*How to complete this task:* Where a line of the entries holds the string "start", copy that line.

*Records shown:*
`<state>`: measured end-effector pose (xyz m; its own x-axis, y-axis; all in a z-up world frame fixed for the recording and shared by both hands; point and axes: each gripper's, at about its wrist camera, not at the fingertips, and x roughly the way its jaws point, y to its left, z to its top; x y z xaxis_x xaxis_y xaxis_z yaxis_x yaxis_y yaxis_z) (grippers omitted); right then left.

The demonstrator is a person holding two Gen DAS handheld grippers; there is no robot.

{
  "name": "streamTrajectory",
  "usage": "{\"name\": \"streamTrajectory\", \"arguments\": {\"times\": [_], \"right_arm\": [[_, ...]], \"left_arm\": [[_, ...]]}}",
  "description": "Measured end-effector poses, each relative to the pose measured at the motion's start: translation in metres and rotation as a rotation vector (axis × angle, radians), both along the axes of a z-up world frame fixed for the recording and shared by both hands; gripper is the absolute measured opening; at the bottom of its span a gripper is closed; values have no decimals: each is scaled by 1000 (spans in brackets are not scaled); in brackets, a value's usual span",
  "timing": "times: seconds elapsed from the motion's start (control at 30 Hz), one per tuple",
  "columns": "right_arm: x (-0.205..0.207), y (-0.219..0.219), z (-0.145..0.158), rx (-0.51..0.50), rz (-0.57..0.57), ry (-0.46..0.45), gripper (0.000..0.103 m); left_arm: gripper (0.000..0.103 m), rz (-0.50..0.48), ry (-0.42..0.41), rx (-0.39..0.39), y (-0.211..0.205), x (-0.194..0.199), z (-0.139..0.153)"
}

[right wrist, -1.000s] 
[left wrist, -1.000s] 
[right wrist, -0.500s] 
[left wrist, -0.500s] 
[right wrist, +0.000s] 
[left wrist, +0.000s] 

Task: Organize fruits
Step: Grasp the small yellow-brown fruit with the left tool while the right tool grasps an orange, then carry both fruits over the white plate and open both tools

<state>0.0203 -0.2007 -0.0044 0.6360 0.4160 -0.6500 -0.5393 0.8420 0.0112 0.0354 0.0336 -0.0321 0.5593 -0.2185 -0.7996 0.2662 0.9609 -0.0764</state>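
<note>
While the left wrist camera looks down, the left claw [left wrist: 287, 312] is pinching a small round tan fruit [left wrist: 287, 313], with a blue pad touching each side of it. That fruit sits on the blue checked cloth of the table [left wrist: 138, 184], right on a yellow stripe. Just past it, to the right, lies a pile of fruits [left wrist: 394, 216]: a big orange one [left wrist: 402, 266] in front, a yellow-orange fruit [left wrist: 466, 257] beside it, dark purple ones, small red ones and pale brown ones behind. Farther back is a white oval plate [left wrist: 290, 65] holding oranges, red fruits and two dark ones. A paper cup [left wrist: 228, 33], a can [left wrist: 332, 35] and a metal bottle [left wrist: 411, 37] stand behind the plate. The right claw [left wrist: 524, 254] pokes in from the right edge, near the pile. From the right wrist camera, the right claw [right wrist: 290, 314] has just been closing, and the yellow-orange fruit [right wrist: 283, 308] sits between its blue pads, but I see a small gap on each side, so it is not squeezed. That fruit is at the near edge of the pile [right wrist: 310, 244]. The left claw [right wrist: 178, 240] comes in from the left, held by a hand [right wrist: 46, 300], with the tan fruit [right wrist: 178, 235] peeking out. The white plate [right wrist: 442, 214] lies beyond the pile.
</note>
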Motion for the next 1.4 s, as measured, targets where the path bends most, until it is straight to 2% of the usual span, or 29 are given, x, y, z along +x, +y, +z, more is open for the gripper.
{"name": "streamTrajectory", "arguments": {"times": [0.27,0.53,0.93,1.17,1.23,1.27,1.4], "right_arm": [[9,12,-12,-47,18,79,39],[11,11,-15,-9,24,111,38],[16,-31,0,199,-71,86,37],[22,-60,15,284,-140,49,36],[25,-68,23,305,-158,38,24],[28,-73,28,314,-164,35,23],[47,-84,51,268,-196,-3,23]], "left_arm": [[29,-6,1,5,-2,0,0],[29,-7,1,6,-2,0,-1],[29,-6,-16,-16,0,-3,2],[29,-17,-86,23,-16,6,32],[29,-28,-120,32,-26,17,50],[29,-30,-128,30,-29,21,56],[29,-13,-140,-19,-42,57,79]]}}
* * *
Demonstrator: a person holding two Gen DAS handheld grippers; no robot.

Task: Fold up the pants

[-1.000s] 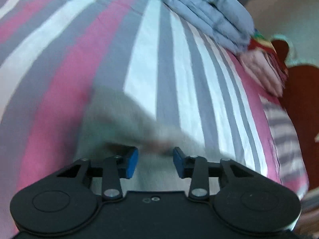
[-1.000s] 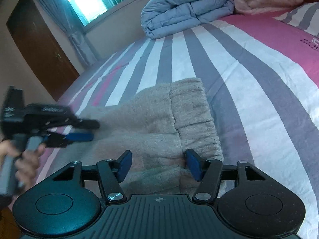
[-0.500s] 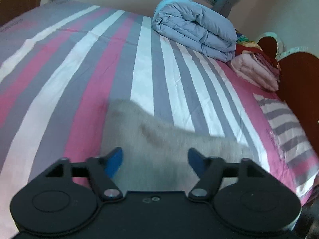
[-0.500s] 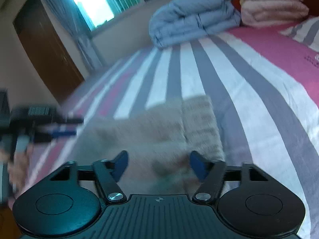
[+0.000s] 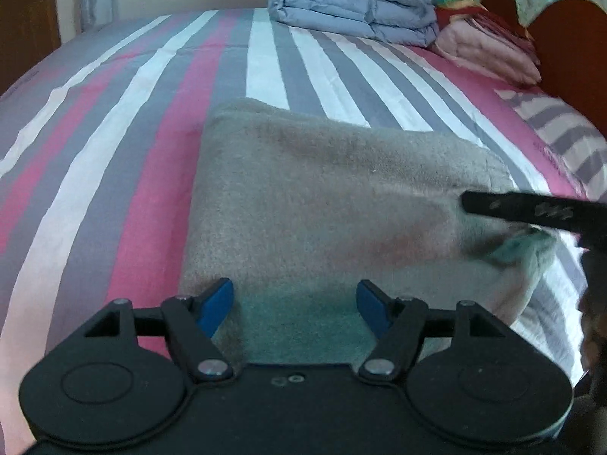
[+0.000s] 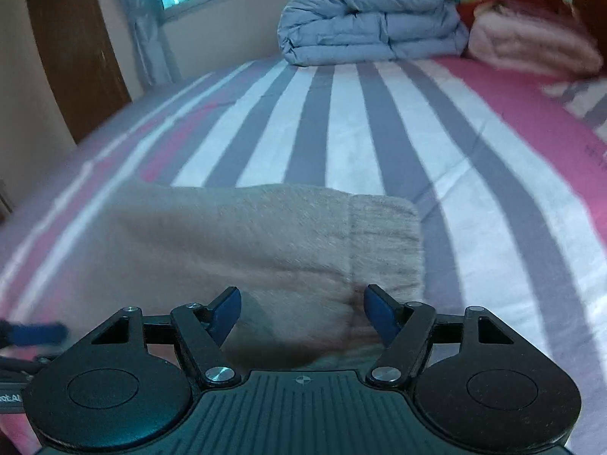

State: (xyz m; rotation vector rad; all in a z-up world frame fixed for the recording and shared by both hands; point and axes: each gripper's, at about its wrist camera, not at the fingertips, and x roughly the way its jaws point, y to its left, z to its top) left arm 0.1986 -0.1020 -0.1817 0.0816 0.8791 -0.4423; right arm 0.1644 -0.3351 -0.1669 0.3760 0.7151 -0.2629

*Your response:*
  "description": "Measured end-effector poses, each relative to the pose measured at the motion's start: translation in metres and rotation as a rotation vector (axis × angle, radians), both along the axes of a z-up world frame fixed for the recording and shared by both hands; gripper is the absolute measured opening; at the bottom of its span a gripper is closed; values have no decimals: each is scaled by 1000 (spans in brackets are not scaled); in brackets, a value's usual span",
  "timing": "times: seconds elapsed from the motion's start (control at 30 Hz), one per tuple",

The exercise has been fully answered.